Targeted next-generation sequencing (NGS) methods have become essential in medical research and diagnostics. In addition to NGS sensitivity and high-throughput capacity, precise biomolecule counting based on unique molecular identifier (UMI) has potential to increase biomolecule detection accuracy. Although UMIs are widely used in basic research its introduction to clinical assays is still in progress. Here, we present a robust and cost-effective TAC-seq (Targeted Allele Counting by sequencing) method that uses UMIs to estimate the original molecule counts of mRNAs, microRNAs, and cell-free DNA. We applied TAC-seq in three different clinical applications and compared the results with standard NGS. RNA samples extracted from human endometrial biopsies were analyzed using previously described 57 mRNA-based receptivity biomarkers and 49 selected microRNAs at different expression levels. Cell-free DNA aneuploidy testing was based on cell line (47,XX, +21) genomic DNA. TAC-seq mRNA profiling showed identical clustering results to transcriptome RNA sequencing, and microRNA detection demonstrated significant reduction in amplification bias, allowing to determine minor expression changes between different samples that remained undetermined by standard NGS. The mimicking experiment for cell-free DNA fetal aneuploidy analysis showed that TAC-seq can be applied to count highly fragmented DNA, detecting significant (p = 7.6 × 10−4) excess of chromosome 21 molecules at 10% fetal fraction level.
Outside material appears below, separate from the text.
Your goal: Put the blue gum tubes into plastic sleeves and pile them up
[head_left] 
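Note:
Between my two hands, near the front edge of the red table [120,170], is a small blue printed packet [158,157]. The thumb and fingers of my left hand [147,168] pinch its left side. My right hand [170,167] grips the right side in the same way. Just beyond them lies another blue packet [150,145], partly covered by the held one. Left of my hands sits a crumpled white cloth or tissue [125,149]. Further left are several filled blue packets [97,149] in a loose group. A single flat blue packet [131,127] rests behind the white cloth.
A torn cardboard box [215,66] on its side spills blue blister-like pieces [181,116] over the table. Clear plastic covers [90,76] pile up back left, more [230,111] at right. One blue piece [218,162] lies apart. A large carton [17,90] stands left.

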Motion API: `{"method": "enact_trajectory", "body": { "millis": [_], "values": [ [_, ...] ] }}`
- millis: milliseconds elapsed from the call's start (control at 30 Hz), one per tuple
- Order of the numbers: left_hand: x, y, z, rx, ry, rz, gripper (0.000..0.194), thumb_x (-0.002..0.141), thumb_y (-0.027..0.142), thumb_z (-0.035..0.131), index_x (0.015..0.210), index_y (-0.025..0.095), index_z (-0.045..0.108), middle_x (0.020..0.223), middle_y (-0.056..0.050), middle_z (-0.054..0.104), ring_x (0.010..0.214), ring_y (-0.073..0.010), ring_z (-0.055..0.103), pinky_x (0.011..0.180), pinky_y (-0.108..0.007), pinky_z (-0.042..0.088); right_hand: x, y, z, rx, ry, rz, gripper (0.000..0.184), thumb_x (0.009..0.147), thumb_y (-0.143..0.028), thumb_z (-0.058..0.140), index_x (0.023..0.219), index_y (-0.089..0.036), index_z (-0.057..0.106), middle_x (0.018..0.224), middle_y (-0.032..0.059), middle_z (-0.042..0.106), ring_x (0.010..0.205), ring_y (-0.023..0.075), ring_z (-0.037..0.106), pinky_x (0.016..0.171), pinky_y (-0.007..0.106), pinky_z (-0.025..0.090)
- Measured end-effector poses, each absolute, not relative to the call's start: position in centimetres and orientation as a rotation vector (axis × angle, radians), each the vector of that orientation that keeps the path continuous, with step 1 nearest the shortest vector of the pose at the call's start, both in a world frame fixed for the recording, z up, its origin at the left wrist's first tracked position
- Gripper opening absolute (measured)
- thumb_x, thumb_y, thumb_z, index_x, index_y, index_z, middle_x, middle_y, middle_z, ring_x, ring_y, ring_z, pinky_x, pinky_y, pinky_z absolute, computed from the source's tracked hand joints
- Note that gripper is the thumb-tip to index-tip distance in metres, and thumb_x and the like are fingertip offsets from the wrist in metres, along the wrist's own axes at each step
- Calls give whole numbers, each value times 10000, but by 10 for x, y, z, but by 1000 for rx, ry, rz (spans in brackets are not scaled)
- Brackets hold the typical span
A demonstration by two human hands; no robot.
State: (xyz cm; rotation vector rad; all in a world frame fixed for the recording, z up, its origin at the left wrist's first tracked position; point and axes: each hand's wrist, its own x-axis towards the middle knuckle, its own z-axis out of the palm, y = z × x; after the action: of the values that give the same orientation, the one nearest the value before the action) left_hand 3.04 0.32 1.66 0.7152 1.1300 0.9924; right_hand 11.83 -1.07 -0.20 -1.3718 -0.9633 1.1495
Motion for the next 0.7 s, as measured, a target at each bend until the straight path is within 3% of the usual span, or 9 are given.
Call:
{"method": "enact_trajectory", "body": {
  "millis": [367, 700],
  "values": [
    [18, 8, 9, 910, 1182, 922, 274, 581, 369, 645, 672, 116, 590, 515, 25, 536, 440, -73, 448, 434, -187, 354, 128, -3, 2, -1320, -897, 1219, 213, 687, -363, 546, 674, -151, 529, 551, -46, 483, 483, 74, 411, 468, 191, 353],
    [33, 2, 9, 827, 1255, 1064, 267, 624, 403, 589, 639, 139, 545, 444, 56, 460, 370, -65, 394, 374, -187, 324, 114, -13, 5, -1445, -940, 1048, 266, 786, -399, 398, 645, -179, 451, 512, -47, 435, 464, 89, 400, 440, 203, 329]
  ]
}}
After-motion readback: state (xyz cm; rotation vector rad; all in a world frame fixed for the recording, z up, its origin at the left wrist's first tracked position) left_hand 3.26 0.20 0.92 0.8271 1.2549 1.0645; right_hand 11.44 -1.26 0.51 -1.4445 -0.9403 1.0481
Based on three proof-of-principle applications we demonstrate that TAC-seq is an accurate and highly potential biomarker profiling method for advanced medical research and diagnostics.

Highlights

  • Physiological and pathophysiological disease conditions can be often characterized by the precise quantification of specific nucleic acid biomarkers

  • These results suggested that conservative unique molecular identifier (UMI) thresholds (n ≥ 3 molecules required in this case, Fig. 1c) are justified and applicable for high-coverage sequencing, in which the unfiltered read numbers are significantly higher than the UMI corrected outcome.[18]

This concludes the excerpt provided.